Overview
High-quality Training Datasets Improve LLMs for Diverse Enterprise Applications
Scale AI is proud to collaborate with NVIDIA to power the next generation of LLMs for generative AI. By leveraging Scale AI’s high-quality training datasets and NVIDIA’s NeMo SteerLM - a simple LLM alignment technique that allows dynamic steering of models during inference - developers can create applications for a variety of enterprise use cases including education, chatbots, and gaming.
The Problem
Addressing Challenges of Aligning LLMs with Task-specific Training Data
The evolution of generative AI brings the challenge of tailoring language models to enterprise needs, which requires task-specific training data. To improve model performance, NVIDIA partnered with Scale AI to collect annotated datasets covering tasks such as Rewrite, Summarization, Classification, Extraction, Closed QA and more. The SteerLM models trained with this dataset are more factually accurate and coherent, while supporting the capability to adjust for preferred verbosity and complexity at inference time.
The Solution
Scale Worked with NVIDIA to Build a First-of-kind Multi-attribute Preference Dataset
To support generative AI advancements, NVIDIA and Scale have open sourced the dataset. This dataset contains 37k samples with various response attributes (helpfulness, correctness, coherence, complexity and verbosity). The Scale AI team helped build this dataset with human experts to evaluate each response on a scale of 0-4. Scale's Generative AI Data Engine combines automation and human intelligence to rapidly generate training data tailored to specific AI goals and data needs.
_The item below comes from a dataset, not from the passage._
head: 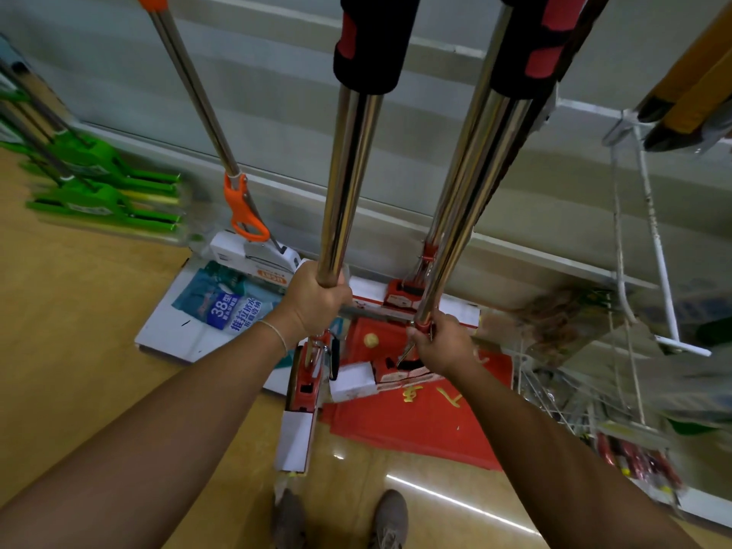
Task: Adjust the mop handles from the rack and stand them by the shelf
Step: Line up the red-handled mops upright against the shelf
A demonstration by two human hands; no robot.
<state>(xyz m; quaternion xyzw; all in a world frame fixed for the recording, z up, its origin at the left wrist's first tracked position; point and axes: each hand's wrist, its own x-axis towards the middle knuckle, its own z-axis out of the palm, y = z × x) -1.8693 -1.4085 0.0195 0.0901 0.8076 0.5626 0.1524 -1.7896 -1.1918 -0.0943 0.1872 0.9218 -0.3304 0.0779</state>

Scale's Generative AI Data Engine played a key role by providing expert-generated datasets, while NVIDIA's SteerLM offers a simple yet powerful solution for dynamic model steering. This collaboration enables developers to customize language models that are capable of adapting to individual learning preferences in education, enhancing chatbots for managed services, and creating immersive, human-like interactions in gaming.
Powered by Scale’s training datasets, NVIDIA’s SteerLM unlocks new capabilities in education, gaming, and beyond. In education, SteerLM enables the customization of LLM responses, addressing the varied needs of teachers and students. Adjustable knobs for Complexity and Verbosity cater to individual learning preferences, ensuring a personalized and effective learning experience. The integration of SteerLM into NVIDIA's NeMo empowers developers to adapt LLMs for many purposes including chatbots, content generation and question answering. In gaming, SteerLM enhances non-player characters (NPCs) by allowing developers to customize personalities, resulting in more emotive and realistic dialogues and emotions.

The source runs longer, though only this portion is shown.